WORK TASK:
Only lines holding the word "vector" are wanted from the records; copy all of them.

RECORDS FOR PROCESSING:

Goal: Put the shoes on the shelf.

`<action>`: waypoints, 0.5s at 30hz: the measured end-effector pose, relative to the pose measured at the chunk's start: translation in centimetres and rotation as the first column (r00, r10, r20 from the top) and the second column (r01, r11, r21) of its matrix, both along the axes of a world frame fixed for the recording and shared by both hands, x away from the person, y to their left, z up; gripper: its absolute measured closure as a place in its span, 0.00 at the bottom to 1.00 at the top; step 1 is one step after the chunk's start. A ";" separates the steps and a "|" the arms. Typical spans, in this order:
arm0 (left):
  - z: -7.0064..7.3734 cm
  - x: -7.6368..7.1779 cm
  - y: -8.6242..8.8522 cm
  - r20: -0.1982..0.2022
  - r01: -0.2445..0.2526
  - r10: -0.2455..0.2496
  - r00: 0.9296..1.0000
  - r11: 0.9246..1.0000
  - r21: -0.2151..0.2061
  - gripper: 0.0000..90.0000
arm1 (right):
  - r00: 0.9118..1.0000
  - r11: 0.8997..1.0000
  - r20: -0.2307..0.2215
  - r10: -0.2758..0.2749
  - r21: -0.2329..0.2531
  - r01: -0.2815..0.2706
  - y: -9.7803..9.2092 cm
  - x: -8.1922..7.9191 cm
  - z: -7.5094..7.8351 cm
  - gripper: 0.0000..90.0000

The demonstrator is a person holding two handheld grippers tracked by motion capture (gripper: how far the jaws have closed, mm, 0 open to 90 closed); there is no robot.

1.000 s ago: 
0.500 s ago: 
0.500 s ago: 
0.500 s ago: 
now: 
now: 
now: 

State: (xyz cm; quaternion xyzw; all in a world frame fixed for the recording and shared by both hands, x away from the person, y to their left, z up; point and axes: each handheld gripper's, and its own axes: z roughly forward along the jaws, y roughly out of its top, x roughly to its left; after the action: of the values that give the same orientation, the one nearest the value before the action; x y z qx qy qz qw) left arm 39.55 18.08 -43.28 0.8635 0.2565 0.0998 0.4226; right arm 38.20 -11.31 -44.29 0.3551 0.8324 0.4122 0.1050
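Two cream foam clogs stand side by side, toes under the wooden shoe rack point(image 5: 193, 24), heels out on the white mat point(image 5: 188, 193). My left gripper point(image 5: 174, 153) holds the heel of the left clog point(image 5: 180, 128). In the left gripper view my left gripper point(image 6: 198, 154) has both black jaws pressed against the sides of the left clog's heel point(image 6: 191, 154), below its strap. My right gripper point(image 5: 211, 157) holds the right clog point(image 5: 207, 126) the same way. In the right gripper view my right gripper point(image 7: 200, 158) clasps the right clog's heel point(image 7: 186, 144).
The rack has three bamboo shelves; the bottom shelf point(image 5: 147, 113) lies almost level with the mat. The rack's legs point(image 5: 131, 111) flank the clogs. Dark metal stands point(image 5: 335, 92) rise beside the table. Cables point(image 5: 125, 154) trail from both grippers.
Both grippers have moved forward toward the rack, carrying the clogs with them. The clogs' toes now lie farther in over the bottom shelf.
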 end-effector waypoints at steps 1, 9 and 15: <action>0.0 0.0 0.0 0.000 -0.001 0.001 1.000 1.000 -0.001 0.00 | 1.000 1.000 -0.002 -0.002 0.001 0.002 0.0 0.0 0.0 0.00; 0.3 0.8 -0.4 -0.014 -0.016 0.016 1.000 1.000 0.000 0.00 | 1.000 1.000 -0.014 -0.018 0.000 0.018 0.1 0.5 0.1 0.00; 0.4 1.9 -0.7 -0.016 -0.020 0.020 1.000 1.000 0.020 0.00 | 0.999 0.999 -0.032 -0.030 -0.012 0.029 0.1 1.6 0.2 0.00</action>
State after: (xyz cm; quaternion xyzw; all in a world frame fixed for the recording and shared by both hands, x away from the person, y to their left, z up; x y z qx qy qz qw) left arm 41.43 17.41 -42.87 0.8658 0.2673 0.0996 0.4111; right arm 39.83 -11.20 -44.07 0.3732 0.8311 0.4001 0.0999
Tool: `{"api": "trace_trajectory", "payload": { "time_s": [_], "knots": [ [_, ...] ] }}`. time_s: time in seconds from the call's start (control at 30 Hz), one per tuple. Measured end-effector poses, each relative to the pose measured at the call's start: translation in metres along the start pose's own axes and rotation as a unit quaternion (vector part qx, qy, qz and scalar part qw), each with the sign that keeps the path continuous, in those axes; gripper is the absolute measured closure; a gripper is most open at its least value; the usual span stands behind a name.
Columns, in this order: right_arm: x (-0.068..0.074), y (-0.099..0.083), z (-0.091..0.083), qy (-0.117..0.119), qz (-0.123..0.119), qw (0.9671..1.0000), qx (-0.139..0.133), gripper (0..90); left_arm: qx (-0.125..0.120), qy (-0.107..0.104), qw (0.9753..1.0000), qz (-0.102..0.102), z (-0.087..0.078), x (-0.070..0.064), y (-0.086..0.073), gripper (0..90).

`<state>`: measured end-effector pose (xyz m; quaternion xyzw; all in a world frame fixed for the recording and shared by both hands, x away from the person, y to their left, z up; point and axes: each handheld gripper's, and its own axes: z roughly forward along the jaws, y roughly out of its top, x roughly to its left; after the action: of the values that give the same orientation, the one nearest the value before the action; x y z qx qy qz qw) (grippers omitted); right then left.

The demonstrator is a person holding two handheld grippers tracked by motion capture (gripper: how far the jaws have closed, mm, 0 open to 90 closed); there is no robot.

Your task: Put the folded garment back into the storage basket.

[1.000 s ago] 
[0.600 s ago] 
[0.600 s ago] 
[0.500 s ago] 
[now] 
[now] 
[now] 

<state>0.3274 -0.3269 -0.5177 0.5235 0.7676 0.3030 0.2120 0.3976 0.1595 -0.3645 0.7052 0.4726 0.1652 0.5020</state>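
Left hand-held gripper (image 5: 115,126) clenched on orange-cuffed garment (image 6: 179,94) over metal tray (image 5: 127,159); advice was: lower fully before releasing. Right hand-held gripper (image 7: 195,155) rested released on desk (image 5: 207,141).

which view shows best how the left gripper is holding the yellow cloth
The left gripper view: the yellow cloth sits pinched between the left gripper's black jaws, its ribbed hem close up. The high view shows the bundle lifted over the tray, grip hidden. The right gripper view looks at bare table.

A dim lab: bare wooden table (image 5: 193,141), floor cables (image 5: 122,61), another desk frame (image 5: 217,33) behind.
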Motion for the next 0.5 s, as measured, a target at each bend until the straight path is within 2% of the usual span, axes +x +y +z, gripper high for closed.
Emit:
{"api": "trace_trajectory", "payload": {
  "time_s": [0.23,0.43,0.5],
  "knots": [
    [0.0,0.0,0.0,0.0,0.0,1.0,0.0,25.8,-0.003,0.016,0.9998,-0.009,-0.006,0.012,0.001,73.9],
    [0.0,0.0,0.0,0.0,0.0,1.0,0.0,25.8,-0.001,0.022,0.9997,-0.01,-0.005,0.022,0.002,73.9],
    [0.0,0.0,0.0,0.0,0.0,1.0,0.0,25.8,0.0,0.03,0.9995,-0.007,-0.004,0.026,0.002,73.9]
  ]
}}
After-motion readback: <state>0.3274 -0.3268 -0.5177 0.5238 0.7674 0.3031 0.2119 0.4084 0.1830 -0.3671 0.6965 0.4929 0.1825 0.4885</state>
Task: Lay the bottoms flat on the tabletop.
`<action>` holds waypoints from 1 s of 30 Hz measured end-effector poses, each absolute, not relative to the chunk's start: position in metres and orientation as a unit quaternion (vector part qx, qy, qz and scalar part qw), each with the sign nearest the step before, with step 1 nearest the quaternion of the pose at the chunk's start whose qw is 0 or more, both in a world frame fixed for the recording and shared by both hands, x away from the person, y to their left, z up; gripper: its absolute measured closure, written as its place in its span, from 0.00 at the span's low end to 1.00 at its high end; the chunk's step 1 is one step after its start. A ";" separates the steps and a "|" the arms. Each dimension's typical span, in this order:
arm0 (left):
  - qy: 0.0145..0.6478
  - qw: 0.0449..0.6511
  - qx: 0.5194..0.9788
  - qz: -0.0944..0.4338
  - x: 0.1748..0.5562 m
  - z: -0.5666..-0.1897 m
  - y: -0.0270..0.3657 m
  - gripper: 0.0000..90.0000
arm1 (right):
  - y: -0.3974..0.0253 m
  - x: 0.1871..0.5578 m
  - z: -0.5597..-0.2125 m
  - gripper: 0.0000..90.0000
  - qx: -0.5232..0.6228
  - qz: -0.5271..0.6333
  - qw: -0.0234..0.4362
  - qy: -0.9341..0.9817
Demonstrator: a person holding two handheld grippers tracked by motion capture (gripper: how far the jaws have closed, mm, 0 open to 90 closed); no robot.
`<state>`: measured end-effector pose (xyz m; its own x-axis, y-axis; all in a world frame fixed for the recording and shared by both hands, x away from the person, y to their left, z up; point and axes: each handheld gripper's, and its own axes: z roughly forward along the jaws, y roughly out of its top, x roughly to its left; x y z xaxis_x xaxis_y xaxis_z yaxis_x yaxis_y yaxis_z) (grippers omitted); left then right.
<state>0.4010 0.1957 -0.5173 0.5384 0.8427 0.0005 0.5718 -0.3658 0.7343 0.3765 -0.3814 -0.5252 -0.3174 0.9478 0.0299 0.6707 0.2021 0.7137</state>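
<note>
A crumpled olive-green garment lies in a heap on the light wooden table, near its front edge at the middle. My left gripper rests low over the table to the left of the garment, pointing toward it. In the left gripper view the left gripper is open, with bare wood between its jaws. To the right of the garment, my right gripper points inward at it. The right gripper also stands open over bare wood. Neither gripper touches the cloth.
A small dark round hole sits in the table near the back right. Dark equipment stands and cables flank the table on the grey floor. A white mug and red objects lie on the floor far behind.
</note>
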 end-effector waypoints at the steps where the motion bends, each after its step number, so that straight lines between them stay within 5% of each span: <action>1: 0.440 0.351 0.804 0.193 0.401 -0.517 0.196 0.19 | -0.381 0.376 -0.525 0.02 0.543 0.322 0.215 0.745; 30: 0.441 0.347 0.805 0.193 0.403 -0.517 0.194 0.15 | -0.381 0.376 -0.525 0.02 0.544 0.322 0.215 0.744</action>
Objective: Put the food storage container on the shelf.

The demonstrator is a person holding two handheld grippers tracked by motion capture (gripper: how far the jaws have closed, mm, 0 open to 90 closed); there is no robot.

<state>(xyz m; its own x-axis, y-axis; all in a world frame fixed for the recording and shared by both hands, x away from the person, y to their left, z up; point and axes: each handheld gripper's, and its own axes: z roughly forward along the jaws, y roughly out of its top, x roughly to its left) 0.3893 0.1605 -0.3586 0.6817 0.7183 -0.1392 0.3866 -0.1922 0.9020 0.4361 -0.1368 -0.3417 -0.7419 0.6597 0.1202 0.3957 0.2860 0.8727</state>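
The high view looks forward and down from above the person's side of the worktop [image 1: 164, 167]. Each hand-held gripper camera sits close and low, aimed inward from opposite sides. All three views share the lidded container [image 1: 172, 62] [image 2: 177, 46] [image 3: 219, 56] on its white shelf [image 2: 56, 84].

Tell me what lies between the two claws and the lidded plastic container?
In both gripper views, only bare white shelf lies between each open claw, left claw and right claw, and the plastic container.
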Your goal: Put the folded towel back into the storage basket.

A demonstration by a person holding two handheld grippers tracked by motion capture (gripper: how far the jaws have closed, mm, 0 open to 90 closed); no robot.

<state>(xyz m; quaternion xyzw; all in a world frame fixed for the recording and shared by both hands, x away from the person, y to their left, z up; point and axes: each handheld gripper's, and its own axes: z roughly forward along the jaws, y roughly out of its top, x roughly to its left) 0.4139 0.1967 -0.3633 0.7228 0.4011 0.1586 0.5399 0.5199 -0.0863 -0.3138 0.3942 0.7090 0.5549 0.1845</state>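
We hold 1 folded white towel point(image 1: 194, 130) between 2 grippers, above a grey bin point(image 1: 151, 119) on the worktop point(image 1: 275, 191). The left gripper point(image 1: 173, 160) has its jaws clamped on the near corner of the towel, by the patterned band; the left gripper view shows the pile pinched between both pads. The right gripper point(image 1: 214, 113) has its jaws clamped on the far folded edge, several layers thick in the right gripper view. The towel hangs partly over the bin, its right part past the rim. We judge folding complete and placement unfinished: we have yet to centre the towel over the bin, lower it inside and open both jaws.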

ANSWER FOR THIS EXERCISE:
Tool: `{"api": "trace_trajectory", "payload": { "time_s": [_], "knots": [ [_, ...] ] }}`. time_s: time in seconds from the call's start (control at 30 Hz), one per tuple. Measured end-effector poses, each relative to the pose measured at the call's start: translation in metres along the start pose's own axes and rotation as a unit quaternion (vector part qx, qy, qz and scalar part qw), each with the sign that keeps the path continuous, in those axes; gripper is the absolute measured closure; a gripper is most open at its least value; the usual span stands behind a name.
`<action>` holds waypoints from 1 s of 30 Hz measured end-effector poses, each absolute, not relative to the chunk's start: position in metres and orientation as a unit quaternion (vector part qx, qy, qz and scalar part qw), each with the sign nearest the step before, with step 1 nearest the quaternion of the pose at the chunk's start whose qw is 0 or more, both in a world frame fixed for the recording and shared by both hands, x away from the person, y to their left, z up; gripper: its absolute measured closure, written as its place in its span, from 0.00 at the span's low end to 1.00 at its high end; the chunk's step 1 is one step after its start. A ";" separates the steps and a "|" the arms. Each dimension's typical span, in this order:

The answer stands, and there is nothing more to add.